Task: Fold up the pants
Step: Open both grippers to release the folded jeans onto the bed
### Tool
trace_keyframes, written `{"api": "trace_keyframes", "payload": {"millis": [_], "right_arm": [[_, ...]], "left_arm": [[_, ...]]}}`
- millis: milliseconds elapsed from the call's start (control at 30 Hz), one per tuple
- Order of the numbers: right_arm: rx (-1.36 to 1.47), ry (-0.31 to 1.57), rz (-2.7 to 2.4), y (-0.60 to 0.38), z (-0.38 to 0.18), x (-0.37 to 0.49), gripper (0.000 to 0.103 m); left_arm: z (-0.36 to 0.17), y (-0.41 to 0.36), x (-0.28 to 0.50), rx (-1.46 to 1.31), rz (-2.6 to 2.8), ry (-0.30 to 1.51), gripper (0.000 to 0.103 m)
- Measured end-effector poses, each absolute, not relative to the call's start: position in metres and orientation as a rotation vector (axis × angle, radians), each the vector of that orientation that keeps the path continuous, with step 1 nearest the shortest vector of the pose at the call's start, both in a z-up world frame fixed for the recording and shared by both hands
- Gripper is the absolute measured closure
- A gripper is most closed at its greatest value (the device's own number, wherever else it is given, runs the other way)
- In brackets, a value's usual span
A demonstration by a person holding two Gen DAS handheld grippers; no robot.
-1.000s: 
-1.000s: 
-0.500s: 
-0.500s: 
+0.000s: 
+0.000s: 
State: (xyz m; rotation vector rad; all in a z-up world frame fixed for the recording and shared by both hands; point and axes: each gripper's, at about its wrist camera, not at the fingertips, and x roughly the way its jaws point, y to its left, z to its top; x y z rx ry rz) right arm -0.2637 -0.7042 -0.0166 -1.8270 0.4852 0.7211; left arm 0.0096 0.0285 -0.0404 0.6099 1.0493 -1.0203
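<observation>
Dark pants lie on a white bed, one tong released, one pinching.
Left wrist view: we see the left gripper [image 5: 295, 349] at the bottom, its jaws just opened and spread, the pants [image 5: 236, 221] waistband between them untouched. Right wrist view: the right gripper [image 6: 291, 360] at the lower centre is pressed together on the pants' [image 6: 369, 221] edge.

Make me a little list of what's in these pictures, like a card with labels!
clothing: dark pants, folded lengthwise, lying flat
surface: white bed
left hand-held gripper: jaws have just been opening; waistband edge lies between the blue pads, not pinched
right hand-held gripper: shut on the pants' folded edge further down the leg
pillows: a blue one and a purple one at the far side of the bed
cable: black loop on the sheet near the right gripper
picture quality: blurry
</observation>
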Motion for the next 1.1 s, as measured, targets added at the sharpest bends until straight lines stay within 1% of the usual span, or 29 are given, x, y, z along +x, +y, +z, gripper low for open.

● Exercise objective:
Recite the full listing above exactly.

● Exercise response:
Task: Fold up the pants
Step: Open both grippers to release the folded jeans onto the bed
### Tool
trace_keyframes, written `{"api": "trace_keyframes", "payload": {"millis": [_], "right_arm": [[_, ...]], "left_arm": [[_, ...]]}}`
- millis: milliseconds elapsed from the call's start (control at 30 Hz), one per tuple
- Order of the numbers: right_arm: rx (-1.36 to 1.47), ry (-0.31 to 1.57), rz (-2.7 to 2.4), y (-0.60 to 0.38), z (-0.38 to 0.18), x (-0.37 to 0.49), gripper (0.000 to 0.103 m); left_arm: z (-0.36 to 0.17), y (-0.41 to 0.36), x (-0.28 to 0.50), rx (-1.46 to 1.31), rz (-2.6 to 2.8), ry (-0.30 to 1.51), gripper (0.000 to 0.103 m)
- Measured end-effector poses, each absolute, not relative to the call's start: position in metres and orientation as a rotation vector (axis × angle, radians), each the vector of that orientation that keeps the path continuous, with step 1 nearest the shortest vector of the pose at the call's start, both in a z-up world frame fixed for the recording and shared by both hands
- Gripper is the absolute measured closure
- A gripper is most closed at its greatest value (the device's own number, wherever else it is given, runs the other way)
- In brackets, a value's usual span
A demonstration by a person holding two Gen DAS handheld grippers; no robot.
-1.000s: 
-1.000s: 
-0.500s: 
-0.500s: 
+0.000s: 
+0.000s: 
State: (xyz m; rotation vector rad; all in a z-up world frame fixed for the recording and shared by both hands; point and axes: each gripper's, at about its wrist camera, not at the fingertips, and x roughly the way its jaws point, y to its left, z to its top; x y z rx ry rz) right arm -0.2637 -0.7042 -0.0166 -1.8270 0.4852 0.7211; left arm 0.0096 0.0285 -0.0404 0.6099 1.0493 -1.0203
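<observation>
Dark pants lie on a white bed, one tong released, one pinching.
Left wrist view: we see the left gripper [image 5: 295, 349] at the bottom, its jaws just opened and spread, the pants [image 5: 236, 221] waistband between them untouched. Right wrist view: the right gripper [image 6: 291, 360] at the lower centre is pressed together on the pants' [image 6: 369, 221] edge.

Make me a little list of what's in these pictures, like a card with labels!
clothing: dark pants, folded lengthwise, lying flat
surface: white bed
left hand-held gripper: jaws have just been opening; waistband edge lies between the blue pads, not pinched
right hand-held gripper: shut on the pants' folded edge further down the leg
pillows: a blue one and a purple one at the far side of the bed
cable: black loop on the sheet near the right gripper
picture quality: blurry
</observation>
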Motion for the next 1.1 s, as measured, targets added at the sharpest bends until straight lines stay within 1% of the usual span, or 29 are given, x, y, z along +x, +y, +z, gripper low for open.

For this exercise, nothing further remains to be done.